DuPage Policy Journal

Jay Kinzler views the Chicago Public Schools’ sexual abuse and assault scandal recently uncovered by a Chicago Tribune special investigation as yet another instance where lawmakers in Springfield mightily contributed to all the mounting dysfunction.

“They are quick to spend taxpayers’ hard-earned money, but never put in reforms,” Kinzler told the DuPage Policy Journal of what he sees as the state’s pattern of bailing out the long-troubled system without adding any accountability or oversight. “Their solution to problems is to just throw other people’s money at it. We need to replace them with new leadership.”

Running against Rep. Deb Conroy (D-Villa Park) in the 46th House District, Kinzler hopes to be part of the transition. Things like the CPS’ abuse scandal where numerous students were found to have been sexually preyed upon by school district employees only add to his resolve.

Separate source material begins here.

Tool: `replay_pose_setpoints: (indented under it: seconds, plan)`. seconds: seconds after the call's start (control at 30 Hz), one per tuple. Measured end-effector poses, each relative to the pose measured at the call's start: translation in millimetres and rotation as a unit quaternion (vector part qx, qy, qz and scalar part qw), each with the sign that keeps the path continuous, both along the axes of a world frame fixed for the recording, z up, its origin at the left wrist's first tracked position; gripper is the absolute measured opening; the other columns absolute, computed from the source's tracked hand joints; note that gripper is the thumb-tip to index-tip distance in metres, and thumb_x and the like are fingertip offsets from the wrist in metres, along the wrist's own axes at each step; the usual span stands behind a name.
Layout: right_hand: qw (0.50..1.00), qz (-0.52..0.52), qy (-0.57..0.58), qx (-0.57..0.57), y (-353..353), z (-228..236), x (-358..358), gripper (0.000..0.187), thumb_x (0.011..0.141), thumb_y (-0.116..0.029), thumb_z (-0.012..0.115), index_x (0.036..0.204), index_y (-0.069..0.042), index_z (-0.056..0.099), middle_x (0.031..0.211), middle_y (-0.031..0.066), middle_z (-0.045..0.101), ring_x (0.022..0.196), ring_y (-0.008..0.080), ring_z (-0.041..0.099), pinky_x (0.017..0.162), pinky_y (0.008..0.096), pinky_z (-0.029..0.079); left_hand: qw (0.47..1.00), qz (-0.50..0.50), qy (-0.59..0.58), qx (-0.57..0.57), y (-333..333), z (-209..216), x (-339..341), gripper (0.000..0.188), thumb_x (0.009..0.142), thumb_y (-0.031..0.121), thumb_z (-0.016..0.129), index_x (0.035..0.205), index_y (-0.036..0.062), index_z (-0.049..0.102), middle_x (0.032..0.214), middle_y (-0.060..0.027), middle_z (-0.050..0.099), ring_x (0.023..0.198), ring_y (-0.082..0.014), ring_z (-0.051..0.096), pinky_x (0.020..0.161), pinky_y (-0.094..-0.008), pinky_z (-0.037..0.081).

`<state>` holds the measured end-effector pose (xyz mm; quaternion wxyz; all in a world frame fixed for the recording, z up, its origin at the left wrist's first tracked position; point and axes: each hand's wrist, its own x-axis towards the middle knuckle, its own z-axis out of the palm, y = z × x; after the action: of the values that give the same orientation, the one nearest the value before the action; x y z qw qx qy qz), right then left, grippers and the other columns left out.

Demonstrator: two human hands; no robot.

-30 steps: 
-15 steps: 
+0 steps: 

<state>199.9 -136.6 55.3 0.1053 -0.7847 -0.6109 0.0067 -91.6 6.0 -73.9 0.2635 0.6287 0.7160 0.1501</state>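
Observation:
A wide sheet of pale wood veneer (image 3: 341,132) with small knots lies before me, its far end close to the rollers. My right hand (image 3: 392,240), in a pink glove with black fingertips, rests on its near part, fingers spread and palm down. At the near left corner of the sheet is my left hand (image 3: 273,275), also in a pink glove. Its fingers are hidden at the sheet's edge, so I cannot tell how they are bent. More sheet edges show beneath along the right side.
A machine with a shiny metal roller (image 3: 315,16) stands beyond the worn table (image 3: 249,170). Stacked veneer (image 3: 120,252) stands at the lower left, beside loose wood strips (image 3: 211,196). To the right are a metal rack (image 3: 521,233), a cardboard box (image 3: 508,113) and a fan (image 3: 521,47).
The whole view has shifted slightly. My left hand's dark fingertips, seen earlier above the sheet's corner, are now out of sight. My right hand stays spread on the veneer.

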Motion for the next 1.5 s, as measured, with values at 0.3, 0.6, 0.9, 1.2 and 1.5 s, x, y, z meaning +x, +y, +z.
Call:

Kinzler said he sees what’s happening at CPS and in Springfield, with the #Metoo scandal that has recently ensnared at least four close associates of House Speaker Mike Madigan (D-Chicago) on allegations of sexual harassment, as being symbolic of leaders’ failure to adequately hold one another accountable.

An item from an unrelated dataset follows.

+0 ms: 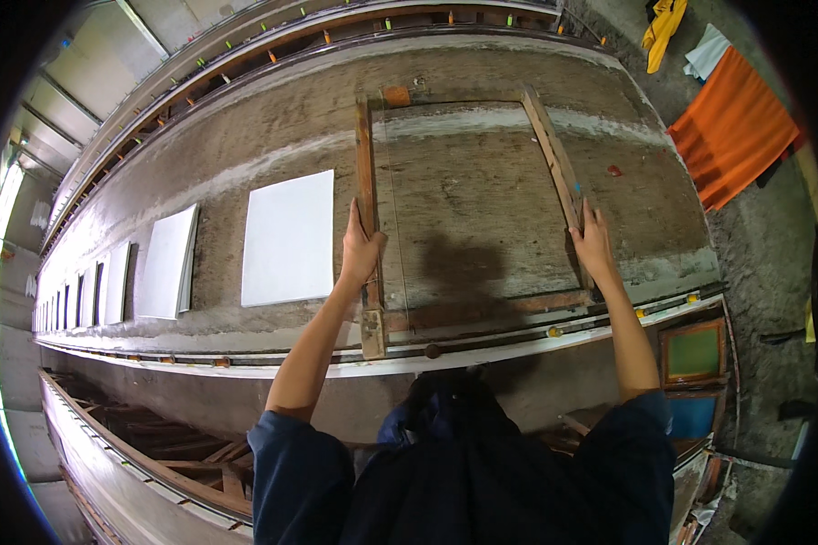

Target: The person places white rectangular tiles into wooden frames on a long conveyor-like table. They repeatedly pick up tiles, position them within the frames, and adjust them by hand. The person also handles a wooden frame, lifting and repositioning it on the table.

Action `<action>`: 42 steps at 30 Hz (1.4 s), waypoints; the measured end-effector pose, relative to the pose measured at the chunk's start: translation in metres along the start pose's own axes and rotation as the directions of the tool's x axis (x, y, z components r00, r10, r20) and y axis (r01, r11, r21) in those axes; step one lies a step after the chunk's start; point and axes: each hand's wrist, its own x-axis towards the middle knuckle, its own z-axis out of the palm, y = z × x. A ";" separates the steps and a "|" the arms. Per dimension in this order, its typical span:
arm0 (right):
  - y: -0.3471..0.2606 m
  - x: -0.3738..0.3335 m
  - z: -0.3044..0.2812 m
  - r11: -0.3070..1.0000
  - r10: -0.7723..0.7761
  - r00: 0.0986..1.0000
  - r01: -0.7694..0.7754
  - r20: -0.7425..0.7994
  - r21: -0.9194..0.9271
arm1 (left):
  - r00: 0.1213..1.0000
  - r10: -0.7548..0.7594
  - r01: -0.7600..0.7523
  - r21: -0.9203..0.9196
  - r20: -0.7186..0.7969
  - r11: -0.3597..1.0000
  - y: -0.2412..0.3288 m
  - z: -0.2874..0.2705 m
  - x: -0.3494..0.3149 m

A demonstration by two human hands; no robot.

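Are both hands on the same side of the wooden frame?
No, the left hand holds the frame at its left side and the right hand at its right.

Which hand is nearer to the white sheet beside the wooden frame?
Left. The left hand is on the left rail of the wooden frame, just right of the white sheet; the right hand is farther, on the right rail.

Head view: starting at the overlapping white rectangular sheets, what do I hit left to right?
Overlapping white rectangular sheets, flat white rectangular sheet, left hand on the brown rectangular wooden frame's left rail, right hand on its right rail, large orange cloth.
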 end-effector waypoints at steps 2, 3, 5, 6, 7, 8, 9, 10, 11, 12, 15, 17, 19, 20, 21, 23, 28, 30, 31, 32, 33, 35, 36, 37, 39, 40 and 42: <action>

“My opponent has not called for the resignation of Madigan for his staff’s involvement in this because she gets huge campaign contributions from him,” he said. “She puts money ahead of morality.”

Kinzler said the answer lies in lawmakers coming together to stand for the things their constituents deserve, such as House Bill 5914 recently introduced by Rep. David McSweeney (R-Barrington Hills), requiring the Illinois State Board of Education to “be aware of and monitor, the process of each individual background check” conducted by school districts.

In addition, the bill seeks to amend the Freedom of Information Act to the point of allowing school districts to disclose the disciplinary records of district personnel in connection with sexual abuse, while also making the act of an authority figure engaging in a sexual relationship with a student a criminal act, regardless of age.

“We need to have more transparency and accountability to protect those that can’t protect themselves,” Kinzler added. “That is a leader’s job. The current leadership is not getting the job done and needs to be replaced, and that is what I intend to do.”